Return the full listing character for character, without its pictures.

-- Data shown follows --

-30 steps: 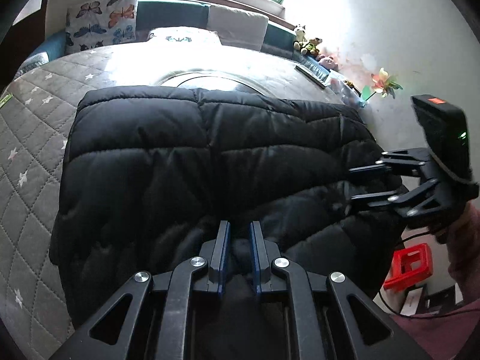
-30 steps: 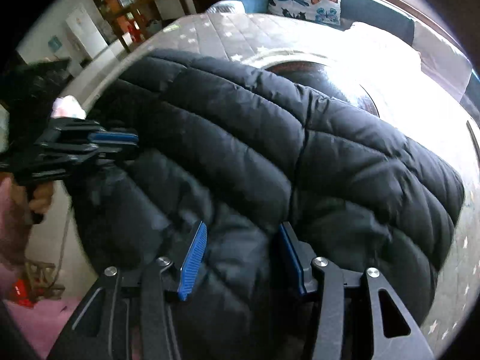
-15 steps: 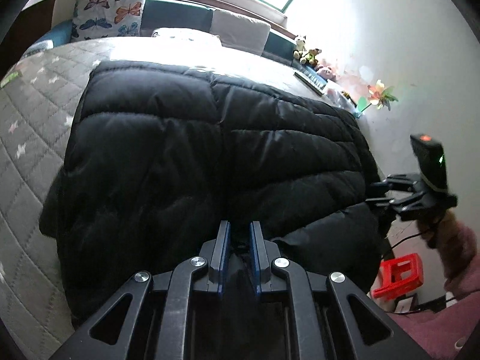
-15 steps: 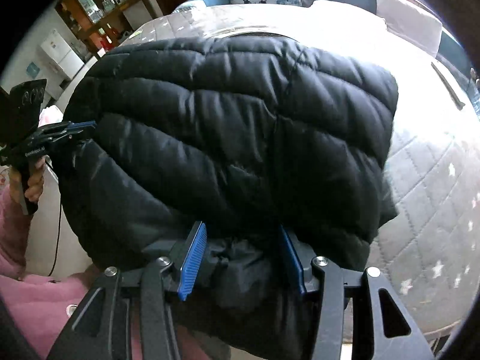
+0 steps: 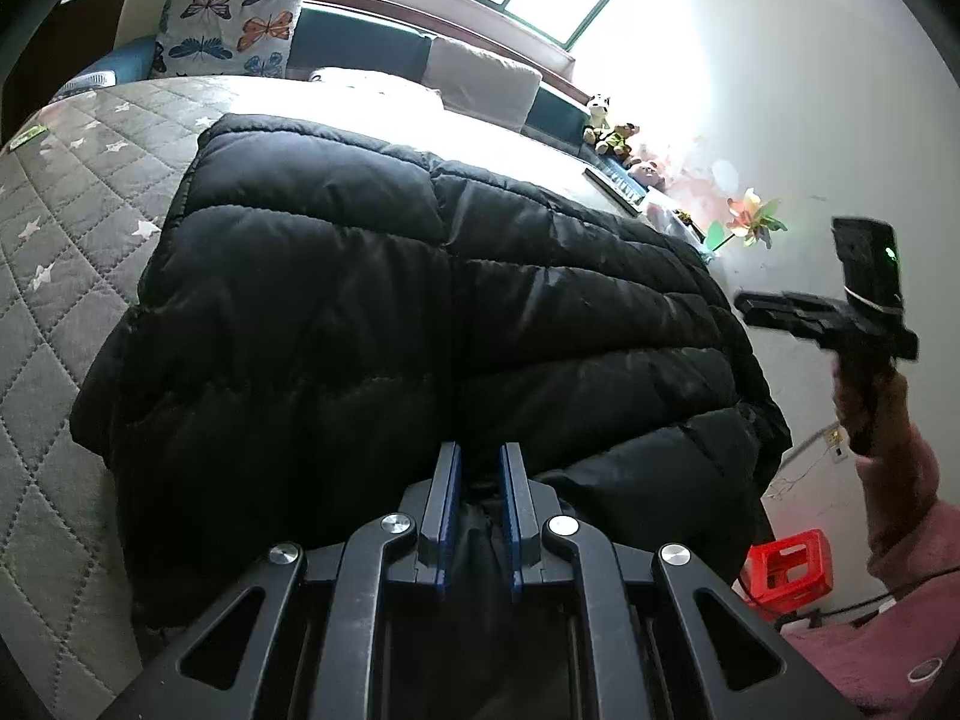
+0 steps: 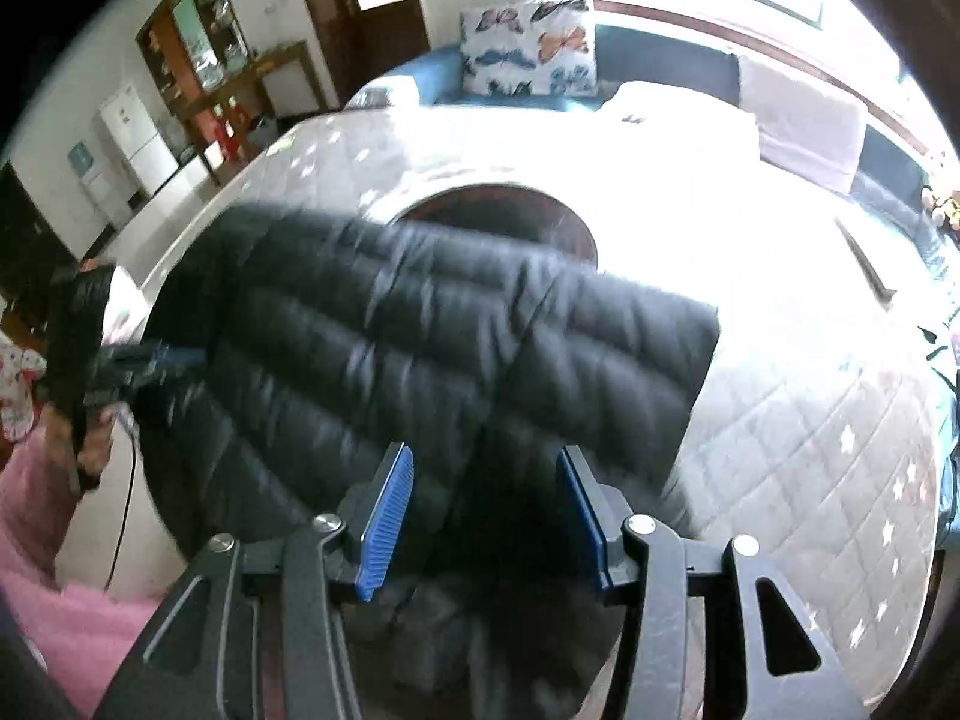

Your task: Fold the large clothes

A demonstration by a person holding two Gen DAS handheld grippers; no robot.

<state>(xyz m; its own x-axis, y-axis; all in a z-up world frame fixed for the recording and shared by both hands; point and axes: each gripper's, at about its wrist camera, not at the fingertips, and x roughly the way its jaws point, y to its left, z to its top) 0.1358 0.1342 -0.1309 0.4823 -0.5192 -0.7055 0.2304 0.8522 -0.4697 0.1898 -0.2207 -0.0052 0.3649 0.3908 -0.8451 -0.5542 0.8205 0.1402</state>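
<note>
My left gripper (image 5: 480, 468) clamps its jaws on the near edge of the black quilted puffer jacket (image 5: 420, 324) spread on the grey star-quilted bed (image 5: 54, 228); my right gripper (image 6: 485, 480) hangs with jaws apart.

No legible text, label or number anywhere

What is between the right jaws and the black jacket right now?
Nothing visible. The right gripper hangs open in clear air off the bed's edge, apart from the black puffer jacket that lies folded on the quilted mattress. The left gripper is shut on the jacket's near edge.
</note>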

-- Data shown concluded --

__Your solution__.
-30 steps: 
-30 steps: 
-15 steps: 
-15 steps: 
+0 steps: 
+0 steps: 

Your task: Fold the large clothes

A demonstration by a person holding two Gen DAS handheld grippers; no robot.

<state>(xyz m; its own x-axis, y-axis; all in a z-up world frame fixed for the recording and shared by both hands; point and axes: each gripper's, at about its wrist camera, not at the fingertips, and x roughly the way its jaws point, y to its left, z to its top) 0.1358 0.1342 -0.1309 0.4823 -0.5192 -0.7055 0.2304 0.8522 -0.4697 0.1898 -0.2207 -0.0052 0.3649 0.3908 -0.8451 -0.5542 0.8205 0.1402</state>
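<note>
My left gripper (image 5: 480, 468) clamps its jaws on the near edge of the black quilted puffer jacket (image 5: 420, 324) spread on the grey star-quilted bed (image 5: 54, 228); my right gripper (image 6: 485, 480) hangs with jaws apart.

No legible text, label or number anywhere

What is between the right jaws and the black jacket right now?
Nothing visible. The right gripper hangs open in clear air off the bed's edge, apart from the black puffer jacket that lies folded on the quilted mattress. The left gripper is shut on the jacket's near edge.
</note>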

This answer is now finished.